Enhancing human review with machine learning
The deluge of fake news has been so overwhelming that fact-checking sites such as Snopes told its readers in March 2020 that it was unable to keep up due to resource constraint. The failure to control fake news, despite increased efforts, shows the need for better methods to detect it.
One common approach adopted by social media companies relies on humans (subscribers, contractors) to flag potential false content. A major limitation to human review is that flagging is subject to personal bias. Nor is it practical given the large volume of information in the media in today’s digital era. Inevitably, the use of artificial intelligence (AI) has come into focus in the fight against fake news.
A common AI-based hybrid approach builds on two classification models: content and social context. Content model analyzes topic distribution within the news article. However, the model itself is rarely used on its own because relying on content alone makes it difficult to differentiate intentional deception from bias.
The content model is often complemented by the social context model, which focuses on key aspects of the social network (e.g., followers, user characteristics, interaction and engagement history). The drawback of this approach is that analysis is performed based on the news content only. The limited scope can make it difficult to understand the broader context of the news and, potentially, the type of fake news.
Another approach championed by MIT focuses on news sources. Researchers from MIT’s Computer Science and Artificial Intelligence Lab and the Qatar Computing Research Institute developed machine-learning models to assess the authenticity or neutrality of news sources. The drawback of this approach is that while certain facts in an article may be fabricated or embellished, the overall point of the article may still be authentic.
A new way of thinking
In examining the fake news problem, it may be worthwhile to learn from government counterespionage efforts. Open-source intelligence (OSINT) is a key element of government counterintelligence strategies. OSINT refers to any information that can be legally gathered from free, public sources. The information can be about an individual or an organization.
Given its reliance on freely available data, OSINT can be compromised if an individual or organization falsifies information in the public domain. However, this can be addressed by cross-checking relevant pieces of information about an individual to look for inconsistency.

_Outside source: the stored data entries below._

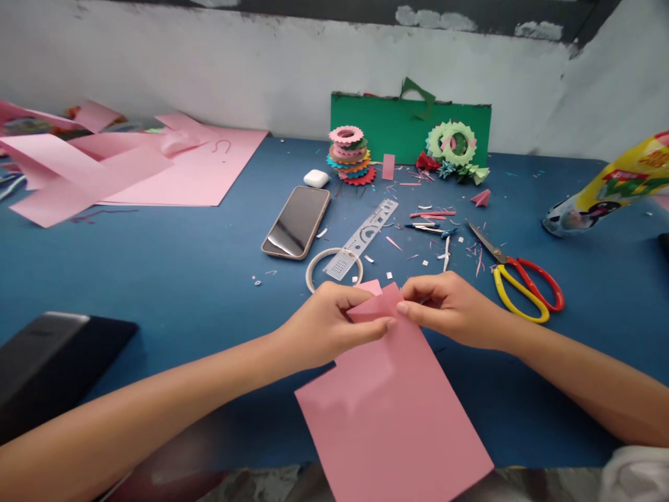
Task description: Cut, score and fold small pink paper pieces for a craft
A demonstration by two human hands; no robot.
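Note:
A large sheet of pink paper (402,418) with a cut-out notch at its upper left hangs between my hands, over the table's front edge. My left hand (334,324) pinches its narrow upper part between thumb and fingers. At the top right edge, the thumb and fingers of my right hand (449,307) close on the same sheet. A smaller pink piece shows behind the left fingers; whether it is separate, I cannot tell. Just beyond my hands lie a roll of tape (312,268) and a clear stencil ruler (366,233). Scissors (512,268) with red and yellow handles rest near my right wrist.
A phone (297,222), a white earbud case (316,178) and a stack of zigzag-edged paper rings (349,157) stand beyond my hands. Green board (379,125) leans on the wall. Pink sheets (188,167) lie left, a dark device (63,362) nearer, a yellow packet (611,185) right.

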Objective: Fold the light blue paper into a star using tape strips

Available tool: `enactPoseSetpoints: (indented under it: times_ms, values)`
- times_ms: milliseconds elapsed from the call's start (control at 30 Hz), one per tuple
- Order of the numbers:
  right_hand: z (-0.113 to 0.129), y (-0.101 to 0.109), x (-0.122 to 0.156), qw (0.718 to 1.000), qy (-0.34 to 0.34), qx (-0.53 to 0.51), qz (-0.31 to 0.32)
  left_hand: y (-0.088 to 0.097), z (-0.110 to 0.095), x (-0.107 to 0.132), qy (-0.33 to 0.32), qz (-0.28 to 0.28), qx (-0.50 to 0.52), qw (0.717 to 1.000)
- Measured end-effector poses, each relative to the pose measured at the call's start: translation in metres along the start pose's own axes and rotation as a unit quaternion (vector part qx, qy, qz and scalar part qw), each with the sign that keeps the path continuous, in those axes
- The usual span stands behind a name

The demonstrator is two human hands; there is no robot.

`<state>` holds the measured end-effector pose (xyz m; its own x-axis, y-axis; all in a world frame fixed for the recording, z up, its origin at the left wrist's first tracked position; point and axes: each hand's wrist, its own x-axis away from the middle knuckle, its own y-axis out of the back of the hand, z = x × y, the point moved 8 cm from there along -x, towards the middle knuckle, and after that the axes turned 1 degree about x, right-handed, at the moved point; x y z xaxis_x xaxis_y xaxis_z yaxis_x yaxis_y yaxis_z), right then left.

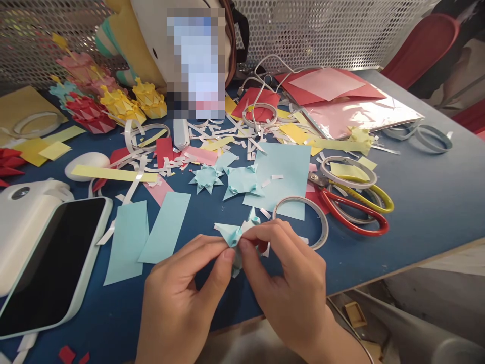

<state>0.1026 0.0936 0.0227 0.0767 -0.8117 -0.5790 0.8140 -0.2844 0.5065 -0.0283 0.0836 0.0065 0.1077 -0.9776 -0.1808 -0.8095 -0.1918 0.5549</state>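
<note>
Between my two hands, just above the table's near edge, is a light blue folded paper piece (231,233) with pointed corners. My left hand (189,283) pinches its left side between thumb and forefinger. From the right, my right hand (284,268) pinches it too, fingertips close to the left ones; part of the paper is hidden behind the fingers. Beyond them lie a light blue folded paper star (206,178) and a second folded blue piece (242,181). Light blue paper strips (127,237) rest left of my hands, and a larger blue sheet (284,172) lies behind.
Red-and-yellow-handled scissors (356,212) and tape rolls (322,222) lie to the right. A phone (56,263) is at left. Paper scraps (227,134) litter the middle. Folded paper towers (121,103), a plush bag (144,40) and paper packs (364,111) stand or lie farther back.
</note>
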Motion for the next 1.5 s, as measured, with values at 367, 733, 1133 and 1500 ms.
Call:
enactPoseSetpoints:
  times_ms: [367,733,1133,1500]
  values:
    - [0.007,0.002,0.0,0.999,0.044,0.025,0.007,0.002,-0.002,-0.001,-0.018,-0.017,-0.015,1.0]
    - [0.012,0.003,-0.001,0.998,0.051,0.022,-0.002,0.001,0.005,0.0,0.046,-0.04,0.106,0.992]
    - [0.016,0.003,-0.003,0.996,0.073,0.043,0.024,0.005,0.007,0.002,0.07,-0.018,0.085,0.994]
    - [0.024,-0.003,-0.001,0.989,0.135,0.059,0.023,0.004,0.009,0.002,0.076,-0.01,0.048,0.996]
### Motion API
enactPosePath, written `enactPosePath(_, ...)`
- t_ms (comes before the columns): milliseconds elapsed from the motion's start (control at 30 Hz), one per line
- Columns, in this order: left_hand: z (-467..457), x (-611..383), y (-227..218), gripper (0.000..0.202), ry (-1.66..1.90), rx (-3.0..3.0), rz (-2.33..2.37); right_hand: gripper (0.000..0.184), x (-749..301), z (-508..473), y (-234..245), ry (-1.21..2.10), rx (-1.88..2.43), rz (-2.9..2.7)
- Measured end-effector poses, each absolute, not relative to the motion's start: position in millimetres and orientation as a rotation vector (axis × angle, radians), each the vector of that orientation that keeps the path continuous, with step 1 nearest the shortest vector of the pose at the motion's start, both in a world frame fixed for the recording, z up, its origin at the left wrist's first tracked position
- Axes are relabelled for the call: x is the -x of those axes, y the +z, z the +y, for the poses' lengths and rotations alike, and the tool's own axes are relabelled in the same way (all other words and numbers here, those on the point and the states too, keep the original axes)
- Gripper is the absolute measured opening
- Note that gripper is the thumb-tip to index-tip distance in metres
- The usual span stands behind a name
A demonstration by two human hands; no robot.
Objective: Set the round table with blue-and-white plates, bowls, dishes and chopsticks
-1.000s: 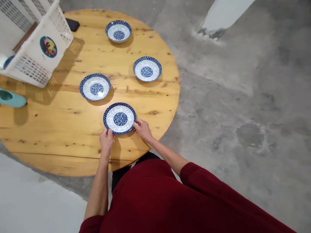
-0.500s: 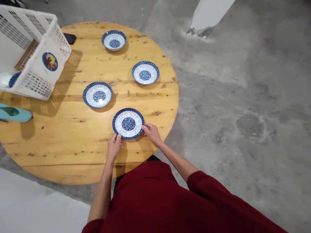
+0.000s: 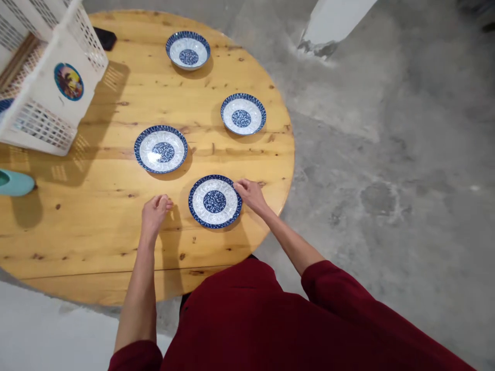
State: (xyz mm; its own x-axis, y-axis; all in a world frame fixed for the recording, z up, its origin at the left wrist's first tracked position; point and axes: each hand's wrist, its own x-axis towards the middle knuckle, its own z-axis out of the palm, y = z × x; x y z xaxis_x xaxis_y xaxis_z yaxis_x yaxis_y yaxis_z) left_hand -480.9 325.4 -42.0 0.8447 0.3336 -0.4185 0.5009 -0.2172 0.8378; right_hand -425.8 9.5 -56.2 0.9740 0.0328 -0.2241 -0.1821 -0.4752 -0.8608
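Several blue-and-white patterned plates lie on a round wooden table [image 3: 96, 216]. The nearest plate [image 3: 215, 201] sits by the table's front right edge. My right hand [image 3: 250, 193] rests at that plate's right rim, its fingers curled and touching it. My left hand [image 3: 154, 211] hovers over bare wood left of the plate, apart from it, with its fingers drawn loosely together and nothing in them. A second plate [image 3: 161, 149] lies farther left, a third plate [image 3: 243, 114] near the right edge, and a fourth plate [image 3: 188, 50] at the far side.
A white slatted plastic basket [image 3: 46, 77] with a round sticker stands at the table's far left. A teal object [image 3: 15, 183] lies at the left edge, and a dark flat object [image 3: 104, 37] sits behind the basket. Grey concrete floor [image 3: 386, 154] surrounds the table.
My left hand has let go of the nearest plate and moved left, away from it. My right hand stays at the plate's right rim. The plate has shifted slightly right.
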Motion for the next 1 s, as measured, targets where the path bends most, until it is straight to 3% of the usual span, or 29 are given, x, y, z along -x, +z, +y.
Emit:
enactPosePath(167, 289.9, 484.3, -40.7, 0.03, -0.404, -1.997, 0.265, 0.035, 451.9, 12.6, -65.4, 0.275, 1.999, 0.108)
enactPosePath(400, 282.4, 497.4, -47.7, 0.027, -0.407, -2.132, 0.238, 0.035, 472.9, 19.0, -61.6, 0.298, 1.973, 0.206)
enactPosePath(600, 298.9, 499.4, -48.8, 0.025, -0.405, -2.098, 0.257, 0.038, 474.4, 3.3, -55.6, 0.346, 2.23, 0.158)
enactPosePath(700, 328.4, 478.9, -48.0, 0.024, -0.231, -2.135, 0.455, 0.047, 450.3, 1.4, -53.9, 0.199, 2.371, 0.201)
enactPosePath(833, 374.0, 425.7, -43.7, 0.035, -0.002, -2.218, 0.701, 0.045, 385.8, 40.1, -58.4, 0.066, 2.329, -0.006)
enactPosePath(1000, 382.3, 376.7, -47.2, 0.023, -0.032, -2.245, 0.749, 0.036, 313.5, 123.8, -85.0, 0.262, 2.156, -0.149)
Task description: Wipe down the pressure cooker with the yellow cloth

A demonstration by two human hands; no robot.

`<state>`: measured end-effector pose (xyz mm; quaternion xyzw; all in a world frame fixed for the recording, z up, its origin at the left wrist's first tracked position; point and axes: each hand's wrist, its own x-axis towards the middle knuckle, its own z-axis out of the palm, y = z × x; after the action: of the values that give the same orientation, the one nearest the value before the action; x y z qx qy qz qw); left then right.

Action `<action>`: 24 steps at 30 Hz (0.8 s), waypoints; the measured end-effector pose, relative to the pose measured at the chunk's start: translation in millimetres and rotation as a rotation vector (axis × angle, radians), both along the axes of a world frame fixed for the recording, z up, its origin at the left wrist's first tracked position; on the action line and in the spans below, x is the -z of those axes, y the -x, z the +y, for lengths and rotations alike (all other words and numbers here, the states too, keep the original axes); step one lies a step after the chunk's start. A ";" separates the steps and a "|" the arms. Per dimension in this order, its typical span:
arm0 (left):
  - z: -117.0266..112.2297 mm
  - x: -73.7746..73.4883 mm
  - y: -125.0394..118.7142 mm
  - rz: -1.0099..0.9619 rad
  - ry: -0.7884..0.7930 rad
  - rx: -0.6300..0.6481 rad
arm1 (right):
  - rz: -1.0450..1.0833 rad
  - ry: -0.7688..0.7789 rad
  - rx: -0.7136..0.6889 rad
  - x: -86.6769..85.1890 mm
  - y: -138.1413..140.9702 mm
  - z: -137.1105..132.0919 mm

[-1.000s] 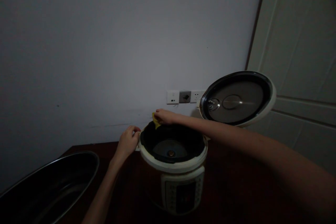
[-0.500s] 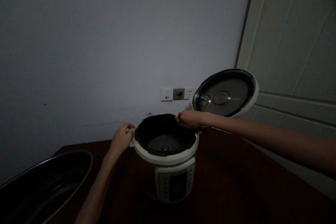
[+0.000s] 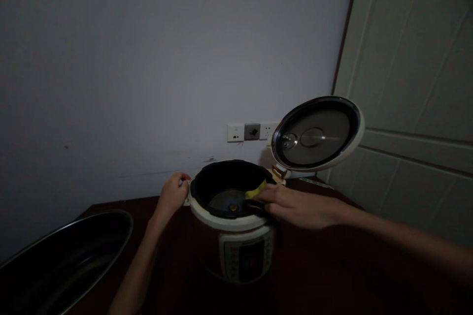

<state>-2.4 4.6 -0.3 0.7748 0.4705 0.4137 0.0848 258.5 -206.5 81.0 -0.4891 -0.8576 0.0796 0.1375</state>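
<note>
A white rice cooker (image 3: 236,251) stands open on a dark wooden table (image 3: 332,275), its lid (image 3: 318,133) tilted up at the right. My left hand (image 3: 173,196) grips the cooker's left rim. My right hand (image 3: 291,206) holds a yellow cloth (image 3: 255,190) pressed against the inner right rim of the dark cavity (image 3: 225,192). The heating plate shows at the bottom of the cavity.
A large dark metal pot (image 3: 62,261) lies at the table's left front. Wall sockets (image 3: 251,132) sit on the grey wall behind the cooker. A pale panelled door (image 3: 414,83) fills the right side.
My right hand with the yellow cloth has travelled round the cooker's rim, from the back left, past the back right, to the front right. My left hand stays on the left rim.
</note>
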 end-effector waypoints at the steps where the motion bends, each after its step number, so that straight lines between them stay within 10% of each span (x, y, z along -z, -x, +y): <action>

For example, by starting with an author’s social media information to find out about his/her work history, one can then use the work history to search the employer website and court records to verify the author’s online profile. Given the vast scope of data covered in OSINT, extensive cross-checking can be carried out to minimize the risk of false information.
By bringing in additional data from OSINT, particularly data outside of what is in the news content, the scope of analysis can be greatly increased, aided by machine learning and natural language processing technologies. The outcome is more comprehensive insights to help determine the authenticity and nature of news content, whether fake or not.
Using OSINT, an EY team has run through a series of tests using known misinformation. The preliminary results have shown very encouraging opportunities in commercializing this approach in organizations’ fight against fake news.